I have look at GMPs source code and It seems to me that it uses hand written assembly code to achieve fast peformance in its mpz_*
/mpn_*
arithmetic implementations, but when I look at boost's source code, I don't see any hand written assembly code (though I saw some intrinsics but its very few so I doubt that boost rely on intrinsics entirely?).
I also know that we can use GMP as boost's backend, but by default as far as I know this is not the case.
So my questions are:
how does boost implement arithmetic operations for it's
cpp_int
and other big number types?how does boost make its big number implementations fast without using hand written assembly code or intrinsics(?)? (all I can see are templates everywhere)
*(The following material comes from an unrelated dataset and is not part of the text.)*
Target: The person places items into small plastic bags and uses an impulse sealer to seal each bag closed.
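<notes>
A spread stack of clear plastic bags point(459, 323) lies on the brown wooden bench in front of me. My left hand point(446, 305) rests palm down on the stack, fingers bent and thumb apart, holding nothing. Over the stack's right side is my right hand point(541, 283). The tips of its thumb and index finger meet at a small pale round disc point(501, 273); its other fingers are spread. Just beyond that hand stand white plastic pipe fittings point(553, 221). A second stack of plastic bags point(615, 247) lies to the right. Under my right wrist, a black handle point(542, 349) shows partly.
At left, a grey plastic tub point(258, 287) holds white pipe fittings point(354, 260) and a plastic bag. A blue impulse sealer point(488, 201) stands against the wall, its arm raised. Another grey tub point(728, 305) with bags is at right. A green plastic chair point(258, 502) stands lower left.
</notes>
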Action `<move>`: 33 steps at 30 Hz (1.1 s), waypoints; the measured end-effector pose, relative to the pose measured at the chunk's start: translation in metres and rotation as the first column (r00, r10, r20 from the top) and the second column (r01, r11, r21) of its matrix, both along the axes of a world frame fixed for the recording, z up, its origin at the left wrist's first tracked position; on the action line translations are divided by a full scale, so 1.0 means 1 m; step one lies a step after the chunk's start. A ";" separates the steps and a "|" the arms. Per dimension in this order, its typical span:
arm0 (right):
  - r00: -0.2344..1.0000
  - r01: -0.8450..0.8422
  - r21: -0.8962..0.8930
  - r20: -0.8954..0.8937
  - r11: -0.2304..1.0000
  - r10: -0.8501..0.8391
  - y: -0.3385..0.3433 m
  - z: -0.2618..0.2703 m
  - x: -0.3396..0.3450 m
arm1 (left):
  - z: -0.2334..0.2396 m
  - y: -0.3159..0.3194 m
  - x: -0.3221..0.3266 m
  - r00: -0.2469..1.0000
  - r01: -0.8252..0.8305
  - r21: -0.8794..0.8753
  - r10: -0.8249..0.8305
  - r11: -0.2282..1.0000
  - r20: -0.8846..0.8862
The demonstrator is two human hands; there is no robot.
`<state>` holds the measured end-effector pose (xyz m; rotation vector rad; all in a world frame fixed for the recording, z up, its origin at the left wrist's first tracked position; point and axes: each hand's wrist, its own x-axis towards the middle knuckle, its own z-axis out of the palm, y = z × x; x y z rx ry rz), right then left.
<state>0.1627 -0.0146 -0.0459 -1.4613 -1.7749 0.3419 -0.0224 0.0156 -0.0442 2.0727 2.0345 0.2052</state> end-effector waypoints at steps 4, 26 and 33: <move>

what technique are they using?
[EDIT]
I asked this question because I have come across many community implementations of big integers written in just pure C++, and the fastest performance I have encountered are only 3x to 4x the speed of GMPs implementation specially in the four basic arithmeric operations, yet boost on the other hand can achieve almost 1.1x to 1.3x the speed of GMP (statically linked), so I'm puzzled on how boost achieved this without hand written assembly code.
I tried to understand boost source code but it's too complicated and convoluted at least for me.
[EDIT]
In most of the benchmarks that I did, I have used a templated looped base fibonacci and factorials functions that I have implemented on my own, and I mainly passed 4 digit numbers as their argument, so for the factorials, I assume that it only uses the naive multiplication algorithm since the multiplier will always be a one limb big integer, for the fibonacci I don't know of an algorithm that is faster than the naive addition algorithm, so how does boost acheived this fast naive implementations of addition and multiplication without hand written assembly?
Also these open source community implementations of big integers written in pure C++ that I have tested with boost and gmp, are also using limb bases of 264 or 232 (at least the fastest ones), so I don't think so that it is a matter of big integer representation.